It is actually very difficult to make a game resemble real life without adding massive amounts of micromanagement. I have some different ideas though.

Maybe universal suffrage should allow you to change a setting in a city called 'government funding'. The upkeep of the city would go up with an amount dependent on the production level of the city (x times the production level of the city, x being subject to balancing issues) and the city would get double the normal production level. The setting should be available on the main map next to all the preference settings for a city and maybe in the domestic advisor. Maybe another very expensive setting to quadruple the production level.

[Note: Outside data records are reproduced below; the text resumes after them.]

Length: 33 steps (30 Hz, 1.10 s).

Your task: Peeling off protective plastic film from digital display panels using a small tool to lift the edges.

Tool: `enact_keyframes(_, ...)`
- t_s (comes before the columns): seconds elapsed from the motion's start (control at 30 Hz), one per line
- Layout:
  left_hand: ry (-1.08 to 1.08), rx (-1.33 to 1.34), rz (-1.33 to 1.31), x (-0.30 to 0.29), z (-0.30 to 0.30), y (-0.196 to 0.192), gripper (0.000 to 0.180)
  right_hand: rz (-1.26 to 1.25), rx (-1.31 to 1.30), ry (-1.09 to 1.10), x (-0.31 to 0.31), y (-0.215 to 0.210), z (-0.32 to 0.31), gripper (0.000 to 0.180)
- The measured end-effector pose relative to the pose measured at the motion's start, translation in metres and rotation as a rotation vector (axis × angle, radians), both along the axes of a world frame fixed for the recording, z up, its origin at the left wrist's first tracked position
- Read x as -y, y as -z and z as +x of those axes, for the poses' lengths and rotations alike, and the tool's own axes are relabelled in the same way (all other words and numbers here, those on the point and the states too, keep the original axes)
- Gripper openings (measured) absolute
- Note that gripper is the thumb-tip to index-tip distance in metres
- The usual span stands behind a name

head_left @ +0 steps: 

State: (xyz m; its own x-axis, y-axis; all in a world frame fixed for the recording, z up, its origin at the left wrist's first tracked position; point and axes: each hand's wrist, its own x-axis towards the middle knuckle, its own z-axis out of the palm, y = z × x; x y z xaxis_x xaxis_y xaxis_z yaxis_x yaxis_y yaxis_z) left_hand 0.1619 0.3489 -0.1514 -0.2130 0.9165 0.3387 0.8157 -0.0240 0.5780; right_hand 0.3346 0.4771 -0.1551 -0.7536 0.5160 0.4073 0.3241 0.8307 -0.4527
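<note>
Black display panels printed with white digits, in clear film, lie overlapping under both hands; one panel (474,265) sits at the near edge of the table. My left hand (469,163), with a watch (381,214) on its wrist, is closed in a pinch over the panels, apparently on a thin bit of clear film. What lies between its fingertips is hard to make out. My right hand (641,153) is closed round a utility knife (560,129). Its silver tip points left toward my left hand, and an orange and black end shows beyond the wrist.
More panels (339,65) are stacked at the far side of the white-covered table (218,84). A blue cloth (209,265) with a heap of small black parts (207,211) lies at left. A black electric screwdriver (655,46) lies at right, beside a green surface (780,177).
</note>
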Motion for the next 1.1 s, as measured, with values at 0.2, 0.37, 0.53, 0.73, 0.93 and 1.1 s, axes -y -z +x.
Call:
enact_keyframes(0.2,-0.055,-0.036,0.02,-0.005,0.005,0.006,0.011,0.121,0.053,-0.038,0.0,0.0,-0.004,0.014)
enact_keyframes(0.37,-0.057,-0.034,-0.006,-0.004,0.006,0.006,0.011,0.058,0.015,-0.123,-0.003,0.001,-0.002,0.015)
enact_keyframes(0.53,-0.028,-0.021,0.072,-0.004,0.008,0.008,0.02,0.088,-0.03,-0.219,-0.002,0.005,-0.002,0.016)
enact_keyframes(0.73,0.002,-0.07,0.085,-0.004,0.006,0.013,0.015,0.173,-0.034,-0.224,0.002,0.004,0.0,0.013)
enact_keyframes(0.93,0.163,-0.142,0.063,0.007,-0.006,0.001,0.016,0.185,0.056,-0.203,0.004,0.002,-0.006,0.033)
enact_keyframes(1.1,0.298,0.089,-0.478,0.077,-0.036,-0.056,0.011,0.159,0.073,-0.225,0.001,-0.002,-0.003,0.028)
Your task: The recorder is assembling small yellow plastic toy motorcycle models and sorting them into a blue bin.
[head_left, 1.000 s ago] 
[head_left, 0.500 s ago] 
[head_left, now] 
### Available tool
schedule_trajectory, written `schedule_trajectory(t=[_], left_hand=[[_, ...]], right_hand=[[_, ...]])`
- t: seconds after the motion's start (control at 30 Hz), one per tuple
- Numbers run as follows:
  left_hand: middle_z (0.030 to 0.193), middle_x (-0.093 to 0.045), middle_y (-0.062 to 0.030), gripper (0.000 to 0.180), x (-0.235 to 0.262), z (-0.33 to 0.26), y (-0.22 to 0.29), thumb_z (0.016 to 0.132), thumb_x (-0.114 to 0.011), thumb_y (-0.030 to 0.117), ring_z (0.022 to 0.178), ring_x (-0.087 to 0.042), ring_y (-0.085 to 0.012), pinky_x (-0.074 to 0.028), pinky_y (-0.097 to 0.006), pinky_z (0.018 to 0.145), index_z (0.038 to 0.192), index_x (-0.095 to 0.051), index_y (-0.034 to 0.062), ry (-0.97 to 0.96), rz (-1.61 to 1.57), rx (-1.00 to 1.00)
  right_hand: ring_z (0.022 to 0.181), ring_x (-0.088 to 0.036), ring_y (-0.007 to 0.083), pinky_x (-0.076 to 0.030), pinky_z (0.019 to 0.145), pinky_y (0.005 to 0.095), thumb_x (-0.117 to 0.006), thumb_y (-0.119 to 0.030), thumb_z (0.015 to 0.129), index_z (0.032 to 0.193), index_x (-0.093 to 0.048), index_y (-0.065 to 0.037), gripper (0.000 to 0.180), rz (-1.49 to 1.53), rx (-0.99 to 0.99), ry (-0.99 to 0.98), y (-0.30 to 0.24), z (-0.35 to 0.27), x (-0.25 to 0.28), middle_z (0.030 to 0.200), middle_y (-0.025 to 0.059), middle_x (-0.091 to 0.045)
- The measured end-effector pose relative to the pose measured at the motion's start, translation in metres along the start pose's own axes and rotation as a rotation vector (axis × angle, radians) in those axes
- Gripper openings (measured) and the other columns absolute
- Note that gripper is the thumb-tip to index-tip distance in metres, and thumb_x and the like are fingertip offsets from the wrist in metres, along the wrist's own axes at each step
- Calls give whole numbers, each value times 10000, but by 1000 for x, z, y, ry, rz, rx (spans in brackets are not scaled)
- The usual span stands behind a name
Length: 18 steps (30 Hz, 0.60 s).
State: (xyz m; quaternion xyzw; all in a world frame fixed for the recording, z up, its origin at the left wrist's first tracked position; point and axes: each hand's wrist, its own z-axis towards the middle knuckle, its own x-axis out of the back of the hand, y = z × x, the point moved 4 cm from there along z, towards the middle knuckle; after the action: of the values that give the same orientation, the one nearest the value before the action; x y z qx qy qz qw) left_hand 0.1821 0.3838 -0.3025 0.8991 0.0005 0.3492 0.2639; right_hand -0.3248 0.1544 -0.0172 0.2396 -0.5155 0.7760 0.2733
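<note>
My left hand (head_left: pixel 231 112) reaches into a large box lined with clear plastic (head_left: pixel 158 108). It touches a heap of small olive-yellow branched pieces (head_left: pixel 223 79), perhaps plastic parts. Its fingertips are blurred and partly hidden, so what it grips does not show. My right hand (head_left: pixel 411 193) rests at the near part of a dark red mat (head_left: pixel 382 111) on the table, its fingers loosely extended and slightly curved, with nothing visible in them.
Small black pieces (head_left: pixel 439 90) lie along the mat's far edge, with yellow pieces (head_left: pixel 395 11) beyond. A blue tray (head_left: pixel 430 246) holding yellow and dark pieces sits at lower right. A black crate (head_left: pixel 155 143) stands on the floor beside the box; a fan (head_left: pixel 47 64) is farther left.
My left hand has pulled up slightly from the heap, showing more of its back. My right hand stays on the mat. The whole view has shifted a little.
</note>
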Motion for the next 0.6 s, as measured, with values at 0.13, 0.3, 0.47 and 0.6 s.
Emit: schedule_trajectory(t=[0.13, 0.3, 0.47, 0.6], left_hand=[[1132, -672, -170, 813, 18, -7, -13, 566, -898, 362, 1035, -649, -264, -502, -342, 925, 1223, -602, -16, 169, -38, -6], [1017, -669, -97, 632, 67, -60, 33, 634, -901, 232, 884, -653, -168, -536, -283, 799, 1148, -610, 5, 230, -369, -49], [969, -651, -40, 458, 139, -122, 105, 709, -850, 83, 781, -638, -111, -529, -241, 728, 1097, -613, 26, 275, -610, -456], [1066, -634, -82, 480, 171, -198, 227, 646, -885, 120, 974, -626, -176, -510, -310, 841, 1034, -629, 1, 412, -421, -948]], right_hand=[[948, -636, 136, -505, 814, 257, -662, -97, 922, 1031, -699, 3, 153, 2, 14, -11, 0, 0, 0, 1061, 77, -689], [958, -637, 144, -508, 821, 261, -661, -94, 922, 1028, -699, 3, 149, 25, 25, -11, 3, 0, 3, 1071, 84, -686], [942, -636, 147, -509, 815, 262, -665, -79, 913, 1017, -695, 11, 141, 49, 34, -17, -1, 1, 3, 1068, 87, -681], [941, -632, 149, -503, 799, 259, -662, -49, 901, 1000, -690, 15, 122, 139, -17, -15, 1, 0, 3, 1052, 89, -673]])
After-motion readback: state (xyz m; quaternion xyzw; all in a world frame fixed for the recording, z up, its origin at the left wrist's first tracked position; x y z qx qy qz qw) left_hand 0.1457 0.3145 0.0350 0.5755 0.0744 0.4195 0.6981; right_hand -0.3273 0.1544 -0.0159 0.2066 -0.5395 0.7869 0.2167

Slavery could do something similar, transmuting food to production directly with a similar setting on a city. Effects would be similar to when you're building a settler or worker and the setting would cause 1 level of unhappiness until you remove the setting.

What do you think?
 
I do like that idea for U.S., show a little Gold Bar instead of a brown one (although I might make the amount of 'Funding' allowed based on Population instead of Production.. )... for Slavery I'm a bit uncertain. [if it was, then slave unhappiness should increase each turn in 'whipping' and only decrease when whipping is off]

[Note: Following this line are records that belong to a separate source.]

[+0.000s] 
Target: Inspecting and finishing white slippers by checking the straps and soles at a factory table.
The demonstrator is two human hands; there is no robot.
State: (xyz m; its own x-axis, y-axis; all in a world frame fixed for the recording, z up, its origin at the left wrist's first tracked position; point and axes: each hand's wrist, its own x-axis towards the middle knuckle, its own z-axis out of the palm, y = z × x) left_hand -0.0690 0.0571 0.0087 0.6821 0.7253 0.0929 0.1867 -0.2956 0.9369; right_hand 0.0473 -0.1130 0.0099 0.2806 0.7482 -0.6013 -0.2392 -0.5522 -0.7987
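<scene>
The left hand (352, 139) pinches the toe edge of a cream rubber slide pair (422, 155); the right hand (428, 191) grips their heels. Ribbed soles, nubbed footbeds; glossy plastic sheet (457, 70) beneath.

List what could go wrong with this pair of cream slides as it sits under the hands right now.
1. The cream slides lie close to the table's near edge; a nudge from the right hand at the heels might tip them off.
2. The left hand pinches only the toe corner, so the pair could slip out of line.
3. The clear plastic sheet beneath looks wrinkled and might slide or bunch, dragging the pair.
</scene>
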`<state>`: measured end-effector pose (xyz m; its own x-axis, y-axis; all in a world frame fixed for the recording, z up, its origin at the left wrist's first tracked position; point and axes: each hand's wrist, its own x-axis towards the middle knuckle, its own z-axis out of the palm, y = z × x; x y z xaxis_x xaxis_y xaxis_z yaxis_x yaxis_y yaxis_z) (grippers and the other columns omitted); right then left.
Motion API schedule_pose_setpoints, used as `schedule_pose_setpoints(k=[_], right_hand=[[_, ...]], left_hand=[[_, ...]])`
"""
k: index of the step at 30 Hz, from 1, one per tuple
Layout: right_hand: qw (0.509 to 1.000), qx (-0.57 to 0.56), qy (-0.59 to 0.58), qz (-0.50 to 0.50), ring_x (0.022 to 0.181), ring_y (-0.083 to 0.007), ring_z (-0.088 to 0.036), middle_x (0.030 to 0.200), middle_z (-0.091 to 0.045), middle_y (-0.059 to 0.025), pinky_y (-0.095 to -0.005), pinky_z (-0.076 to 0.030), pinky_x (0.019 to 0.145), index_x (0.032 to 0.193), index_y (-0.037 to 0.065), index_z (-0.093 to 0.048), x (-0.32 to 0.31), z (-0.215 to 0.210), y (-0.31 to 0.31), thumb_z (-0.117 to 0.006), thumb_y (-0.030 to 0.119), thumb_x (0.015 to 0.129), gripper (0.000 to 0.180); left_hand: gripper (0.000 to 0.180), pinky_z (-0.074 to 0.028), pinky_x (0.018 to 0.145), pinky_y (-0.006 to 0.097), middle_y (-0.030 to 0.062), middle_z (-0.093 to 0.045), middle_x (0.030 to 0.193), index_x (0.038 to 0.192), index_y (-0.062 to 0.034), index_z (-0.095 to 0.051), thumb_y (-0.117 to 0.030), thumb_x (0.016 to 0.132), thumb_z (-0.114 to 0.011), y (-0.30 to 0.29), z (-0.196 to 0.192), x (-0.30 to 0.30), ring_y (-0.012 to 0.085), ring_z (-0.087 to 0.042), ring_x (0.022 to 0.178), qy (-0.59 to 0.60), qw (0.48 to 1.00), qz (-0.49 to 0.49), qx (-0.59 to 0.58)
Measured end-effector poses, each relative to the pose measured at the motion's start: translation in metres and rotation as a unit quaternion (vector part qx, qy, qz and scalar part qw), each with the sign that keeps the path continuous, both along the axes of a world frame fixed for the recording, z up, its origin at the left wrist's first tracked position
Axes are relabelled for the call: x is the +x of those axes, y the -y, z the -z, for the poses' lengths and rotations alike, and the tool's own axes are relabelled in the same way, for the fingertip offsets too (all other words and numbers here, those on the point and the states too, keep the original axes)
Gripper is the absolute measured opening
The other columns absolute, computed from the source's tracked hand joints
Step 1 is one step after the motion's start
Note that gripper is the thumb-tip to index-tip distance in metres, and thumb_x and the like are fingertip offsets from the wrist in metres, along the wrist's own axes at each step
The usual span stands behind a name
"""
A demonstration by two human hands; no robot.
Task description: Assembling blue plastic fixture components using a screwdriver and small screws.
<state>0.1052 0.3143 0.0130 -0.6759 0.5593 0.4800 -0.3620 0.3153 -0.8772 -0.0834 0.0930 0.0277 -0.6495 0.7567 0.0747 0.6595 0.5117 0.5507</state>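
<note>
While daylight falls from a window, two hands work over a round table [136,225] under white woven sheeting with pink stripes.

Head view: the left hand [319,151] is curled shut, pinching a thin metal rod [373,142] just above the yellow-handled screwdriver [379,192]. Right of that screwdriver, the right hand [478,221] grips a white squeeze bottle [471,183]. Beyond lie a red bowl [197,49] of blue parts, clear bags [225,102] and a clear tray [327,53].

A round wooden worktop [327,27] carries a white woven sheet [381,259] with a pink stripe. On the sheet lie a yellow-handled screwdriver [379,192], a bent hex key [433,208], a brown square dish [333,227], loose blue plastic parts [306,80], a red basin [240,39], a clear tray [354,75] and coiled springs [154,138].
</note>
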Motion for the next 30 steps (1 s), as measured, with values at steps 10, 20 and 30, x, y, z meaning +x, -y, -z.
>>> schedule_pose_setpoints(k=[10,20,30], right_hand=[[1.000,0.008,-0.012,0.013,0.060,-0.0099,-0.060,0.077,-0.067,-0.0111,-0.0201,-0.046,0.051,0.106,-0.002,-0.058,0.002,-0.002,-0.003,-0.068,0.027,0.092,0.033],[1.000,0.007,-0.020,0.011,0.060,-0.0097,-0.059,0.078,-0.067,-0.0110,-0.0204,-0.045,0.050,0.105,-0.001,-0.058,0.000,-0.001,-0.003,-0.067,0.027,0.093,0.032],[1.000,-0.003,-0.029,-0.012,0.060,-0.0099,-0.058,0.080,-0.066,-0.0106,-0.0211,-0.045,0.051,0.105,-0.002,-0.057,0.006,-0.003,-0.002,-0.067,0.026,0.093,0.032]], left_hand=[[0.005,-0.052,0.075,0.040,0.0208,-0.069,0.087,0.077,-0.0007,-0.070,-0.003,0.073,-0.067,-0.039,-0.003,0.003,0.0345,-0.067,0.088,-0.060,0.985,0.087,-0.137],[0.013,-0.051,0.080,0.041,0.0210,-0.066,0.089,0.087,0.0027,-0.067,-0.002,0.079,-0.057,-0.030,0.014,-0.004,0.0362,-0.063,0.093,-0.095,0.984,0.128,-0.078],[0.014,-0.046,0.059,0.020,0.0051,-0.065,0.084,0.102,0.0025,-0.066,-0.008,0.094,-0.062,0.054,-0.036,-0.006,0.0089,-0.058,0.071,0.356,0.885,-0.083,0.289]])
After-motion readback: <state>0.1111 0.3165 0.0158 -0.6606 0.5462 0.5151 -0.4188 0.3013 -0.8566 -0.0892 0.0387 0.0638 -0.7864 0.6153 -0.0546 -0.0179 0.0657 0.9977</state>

There should be some type of Rush ability in the Game. Perhaps the city can rush something (up to X hammers per population) unit in the City... but if it does, the city is shut down [no production of any kind] for some number of turns (where the turns= Hammers rushed / population of City... round Up)

Kremlin could drop That type of rushing's cost.
 
Krikkitone said:
I do like that idea for U.S., show a little Gold Bar instead of a brown one (although I might make the amount of 'Funding' allowed based on Population instead of Production.. )

Oh, my idea was if you mouse over the production of the city then it shows a + 100% from government funding. And if you mouse over the city upkeep, then it shows that part of the city upkeep is from government funding (not to be reduced by the courthouse effect).

Krikkitone said:
... for Slavery I'm a bit uncertain. [if it was, then slave unhappiness should increase each turn in 'whipping' and only decrease when whipping is off]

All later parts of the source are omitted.